*** Stored data Section Begins ***
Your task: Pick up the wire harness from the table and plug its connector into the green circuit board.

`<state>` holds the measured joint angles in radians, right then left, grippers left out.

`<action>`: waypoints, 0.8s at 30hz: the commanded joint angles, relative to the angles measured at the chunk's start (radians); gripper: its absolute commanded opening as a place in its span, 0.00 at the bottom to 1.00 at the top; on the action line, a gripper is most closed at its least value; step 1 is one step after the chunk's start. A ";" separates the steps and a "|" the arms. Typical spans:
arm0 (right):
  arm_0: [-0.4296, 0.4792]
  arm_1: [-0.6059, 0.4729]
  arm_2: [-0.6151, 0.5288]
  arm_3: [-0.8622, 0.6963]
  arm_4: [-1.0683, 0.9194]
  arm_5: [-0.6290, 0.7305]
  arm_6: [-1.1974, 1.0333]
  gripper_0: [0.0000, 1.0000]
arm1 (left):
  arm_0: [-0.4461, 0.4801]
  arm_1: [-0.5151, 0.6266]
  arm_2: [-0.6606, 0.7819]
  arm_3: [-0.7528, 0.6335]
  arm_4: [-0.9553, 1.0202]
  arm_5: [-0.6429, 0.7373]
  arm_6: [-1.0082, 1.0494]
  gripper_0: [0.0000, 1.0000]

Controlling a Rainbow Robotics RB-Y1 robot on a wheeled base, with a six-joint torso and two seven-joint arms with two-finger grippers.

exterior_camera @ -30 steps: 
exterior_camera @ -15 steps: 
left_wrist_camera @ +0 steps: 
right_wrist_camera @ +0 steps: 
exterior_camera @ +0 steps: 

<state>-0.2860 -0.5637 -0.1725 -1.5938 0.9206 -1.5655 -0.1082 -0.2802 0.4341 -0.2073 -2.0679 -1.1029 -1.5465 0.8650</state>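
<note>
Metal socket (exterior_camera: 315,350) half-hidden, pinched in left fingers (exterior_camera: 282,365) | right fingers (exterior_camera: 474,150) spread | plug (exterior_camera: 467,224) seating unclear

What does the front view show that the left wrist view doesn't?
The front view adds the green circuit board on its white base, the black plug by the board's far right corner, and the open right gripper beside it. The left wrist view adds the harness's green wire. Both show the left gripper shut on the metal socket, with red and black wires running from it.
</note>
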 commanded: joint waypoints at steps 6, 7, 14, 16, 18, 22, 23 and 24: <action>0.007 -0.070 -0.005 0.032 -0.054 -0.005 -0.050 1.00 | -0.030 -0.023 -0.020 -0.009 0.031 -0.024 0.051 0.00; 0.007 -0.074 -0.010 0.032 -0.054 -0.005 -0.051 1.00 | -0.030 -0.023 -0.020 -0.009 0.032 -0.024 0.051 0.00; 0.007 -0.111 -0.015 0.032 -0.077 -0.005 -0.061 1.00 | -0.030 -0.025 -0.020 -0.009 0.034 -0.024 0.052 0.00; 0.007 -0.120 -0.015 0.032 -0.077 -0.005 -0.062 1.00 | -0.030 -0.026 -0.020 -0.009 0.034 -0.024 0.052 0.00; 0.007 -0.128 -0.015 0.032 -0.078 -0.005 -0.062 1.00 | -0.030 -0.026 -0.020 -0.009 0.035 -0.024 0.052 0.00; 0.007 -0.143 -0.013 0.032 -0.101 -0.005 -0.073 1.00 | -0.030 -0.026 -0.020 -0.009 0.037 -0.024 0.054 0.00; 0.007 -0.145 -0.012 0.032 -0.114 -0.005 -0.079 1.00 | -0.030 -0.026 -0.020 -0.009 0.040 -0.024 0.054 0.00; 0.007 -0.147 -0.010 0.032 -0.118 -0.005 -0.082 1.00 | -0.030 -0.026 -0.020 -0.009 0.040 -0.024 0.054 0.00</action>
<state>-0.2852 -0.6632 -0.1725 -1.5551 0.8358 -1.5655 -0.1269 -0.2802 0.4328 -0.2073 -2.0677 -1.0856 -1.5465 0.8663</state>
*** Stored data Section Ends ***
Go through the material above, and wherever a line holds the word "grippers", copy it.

Exercise solution ->
`<state>` holds the measured joint angles in radians, right then left, grippers left out.
Controlling a Rainbow Robotics RB-Y1 robot on a wheeled base, with a six-joint torso and two seven-joint arms with two-finger grippers.

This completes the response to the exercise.